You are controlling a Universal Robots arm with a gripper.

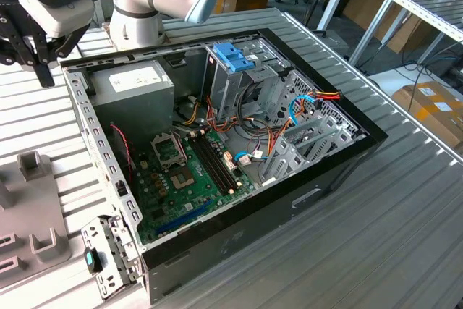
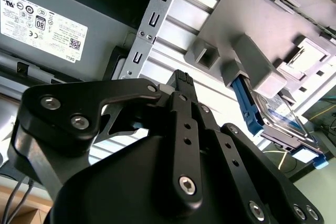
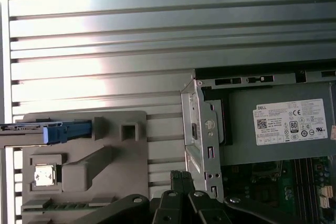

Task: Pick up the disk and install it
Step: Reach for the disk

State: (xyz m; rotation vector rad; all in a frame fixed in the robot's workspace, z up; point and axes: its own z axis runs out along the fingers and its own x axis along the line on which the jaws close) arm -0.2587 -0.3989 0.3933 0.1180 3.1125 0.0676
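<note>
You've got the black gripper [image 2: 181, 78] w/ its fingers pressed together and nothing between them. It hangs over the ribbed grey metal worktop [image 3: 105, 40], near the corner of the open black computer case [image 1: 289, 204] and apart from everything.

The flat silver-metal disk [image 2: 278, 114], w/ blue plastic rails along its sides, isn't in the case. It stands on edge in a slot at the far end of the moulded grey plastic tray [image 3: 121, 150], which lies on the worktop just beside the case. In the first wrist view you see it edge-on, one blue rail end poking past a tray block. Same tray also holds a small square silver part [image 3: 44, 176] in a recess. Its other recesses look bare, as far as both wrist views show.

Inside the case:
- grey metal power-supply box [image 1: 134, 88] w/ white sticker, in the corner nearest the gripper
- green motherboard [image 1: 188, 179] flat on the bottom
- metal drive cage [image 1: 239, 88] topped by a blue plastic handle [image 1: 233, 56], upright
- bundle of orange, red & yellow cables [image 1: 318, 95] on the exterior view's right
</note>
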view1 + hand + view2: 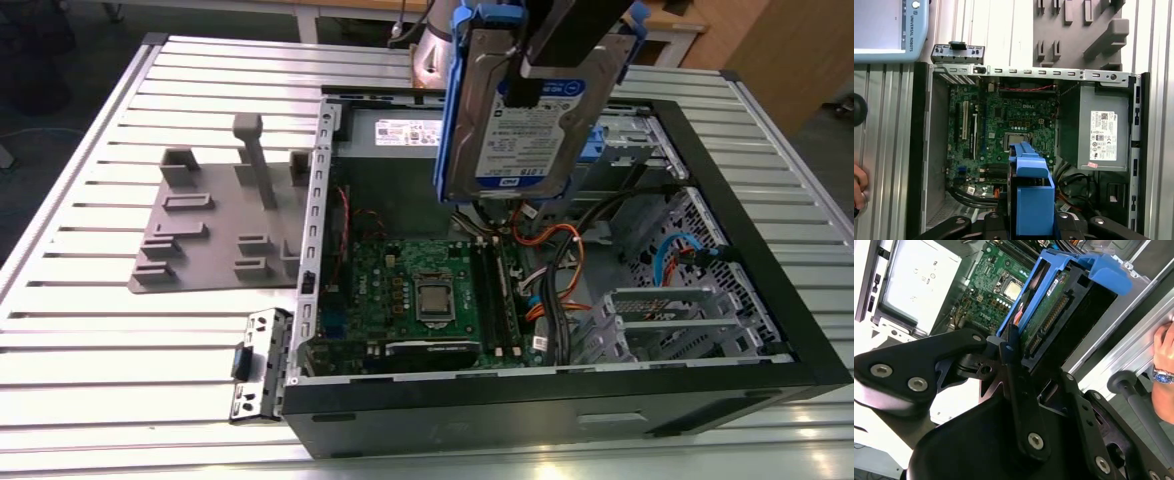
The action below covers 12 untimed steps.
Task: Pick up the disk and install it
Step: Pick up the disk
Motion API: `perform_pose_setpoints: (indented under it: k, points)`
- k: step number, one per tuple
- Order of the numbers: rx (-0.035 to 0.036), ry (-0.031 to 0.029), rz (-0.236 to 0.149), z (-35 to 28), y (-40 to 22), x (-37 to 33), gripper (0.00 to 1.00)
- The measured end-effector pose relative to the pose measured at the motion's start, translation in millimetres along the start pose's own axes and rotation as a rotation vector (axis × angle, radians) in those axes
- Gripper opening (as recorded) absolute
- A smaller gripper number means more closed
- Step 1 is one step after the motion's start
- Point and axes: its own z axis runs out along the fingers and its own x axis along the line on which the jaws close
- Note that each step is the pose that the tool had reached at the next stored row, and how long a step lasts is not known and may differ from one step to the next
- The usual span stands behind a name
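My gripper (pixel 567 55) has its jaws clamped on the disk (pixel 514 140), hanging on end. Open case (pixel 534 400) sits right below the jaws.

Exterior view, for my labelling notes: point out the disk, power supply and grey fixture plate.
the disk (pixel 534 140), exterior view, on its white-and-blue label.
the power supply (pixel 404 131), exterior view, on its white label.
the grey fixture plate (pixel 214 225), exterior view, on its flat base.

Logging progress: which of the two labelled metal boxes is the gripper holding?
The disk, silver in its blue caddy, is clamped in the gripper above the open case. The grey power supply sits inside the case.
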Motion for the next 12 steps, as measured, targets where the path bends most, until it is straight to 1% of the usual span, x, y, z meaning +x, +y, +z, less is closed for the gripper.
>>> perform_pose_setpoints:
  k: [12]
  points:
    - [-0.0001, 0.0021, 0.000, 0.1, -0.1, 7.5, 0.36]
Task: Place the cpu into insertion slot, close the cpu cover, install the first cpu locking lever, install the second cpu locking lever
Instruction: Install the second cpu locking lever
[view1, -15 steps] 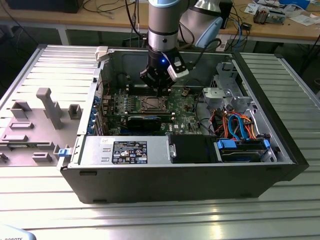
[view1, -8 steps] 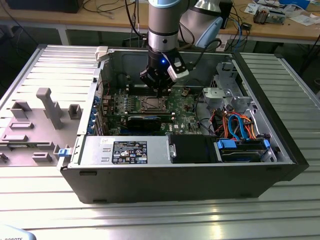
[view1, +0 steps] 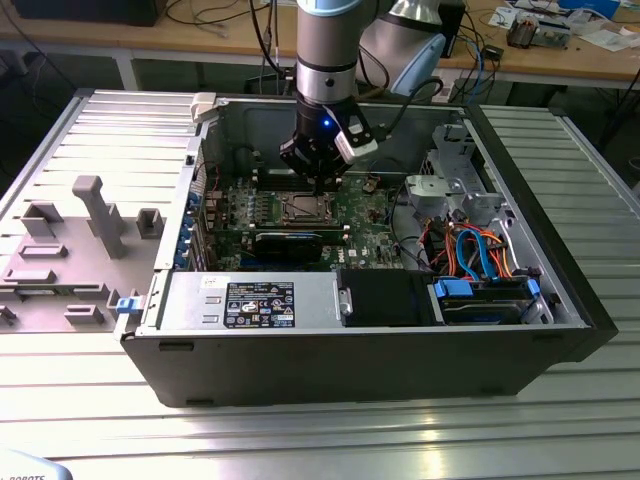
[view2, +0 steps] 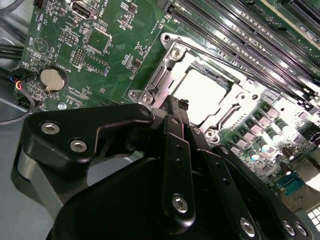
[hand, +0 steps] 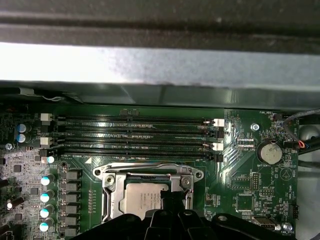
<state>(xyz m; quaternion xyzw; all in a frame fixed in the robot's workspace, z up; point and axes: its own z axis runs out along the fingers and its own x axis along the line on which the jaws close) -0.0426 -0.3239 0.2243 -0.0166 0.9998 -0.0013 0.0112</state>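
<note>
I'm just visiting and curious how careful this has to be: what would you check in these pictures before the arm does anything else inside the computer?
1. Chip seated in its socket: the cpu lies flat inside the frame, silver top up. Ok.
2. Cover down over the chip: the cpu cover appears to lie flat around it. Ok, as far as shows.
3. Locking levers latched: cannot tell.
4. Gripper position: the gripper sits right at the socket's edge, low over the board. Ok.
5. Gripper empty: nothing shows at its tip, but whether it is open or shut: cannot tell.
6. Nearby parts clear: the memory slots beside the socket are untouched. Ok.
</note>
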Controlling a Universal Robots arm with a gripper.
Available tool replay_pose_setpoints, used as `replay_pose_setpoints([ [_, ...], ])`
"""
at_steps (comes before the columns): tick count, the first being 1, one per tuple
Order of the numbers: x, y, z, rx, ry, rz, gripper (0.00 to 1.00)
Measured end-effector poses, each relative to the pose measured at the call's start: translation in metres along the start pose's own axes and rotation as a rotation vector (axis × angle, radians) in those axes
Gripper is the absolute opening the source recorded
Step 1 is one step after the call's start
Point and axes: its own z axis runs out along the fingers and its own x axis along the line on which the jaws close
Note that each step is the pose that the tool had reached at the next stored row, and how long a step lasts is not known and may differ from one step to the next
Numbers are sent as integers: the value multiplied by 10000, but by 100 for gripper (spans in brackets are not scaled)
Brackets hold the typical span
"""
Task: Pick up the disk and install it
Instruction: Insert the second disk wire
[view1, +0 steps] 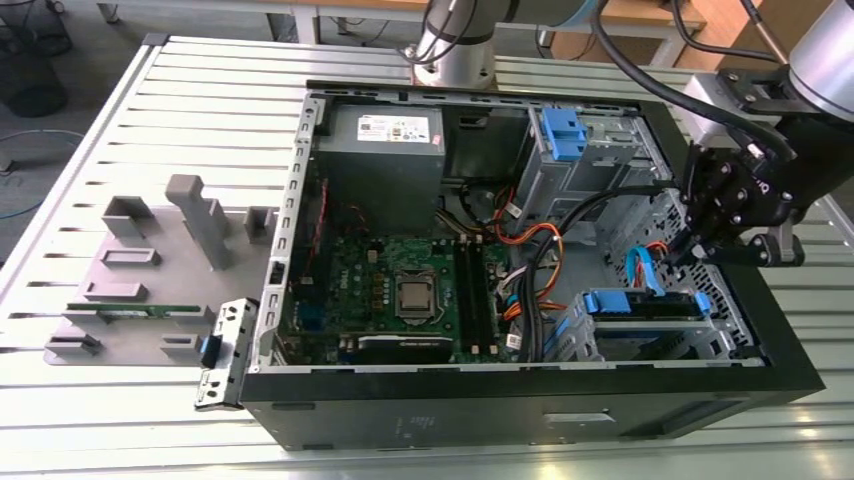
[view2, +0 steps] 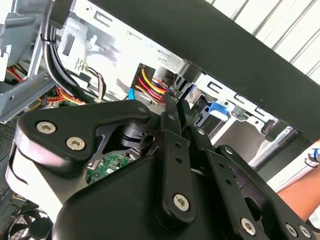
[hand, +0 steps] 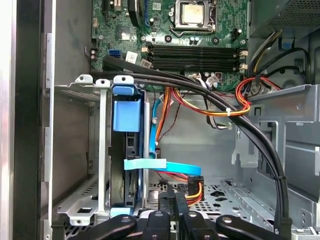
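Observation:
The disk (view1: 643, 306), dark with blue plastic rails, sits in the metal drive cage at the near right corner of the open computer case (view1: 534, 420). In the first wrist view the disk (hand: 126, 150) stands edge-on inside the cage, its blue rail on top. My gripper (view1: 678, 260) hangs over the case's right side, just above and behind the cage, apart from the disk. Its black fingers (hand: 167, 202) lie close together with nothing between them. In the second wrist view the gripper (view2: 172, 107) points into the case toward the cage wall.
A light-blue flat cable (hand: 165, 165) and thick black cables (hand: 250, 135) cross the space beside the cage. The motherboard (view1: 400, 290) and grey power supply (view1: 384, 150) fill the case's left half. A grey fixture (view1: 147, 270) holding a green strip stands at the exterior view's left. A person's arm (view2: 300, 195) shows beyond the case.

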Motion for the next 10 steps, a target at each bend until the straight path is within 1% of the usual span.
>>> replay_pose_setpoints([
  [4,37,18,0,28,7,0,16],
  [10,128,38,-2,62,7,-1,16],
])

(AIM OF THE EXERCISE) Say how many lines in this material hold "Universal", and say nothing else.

(SOLUTION FOR THIS EXERCISE) 2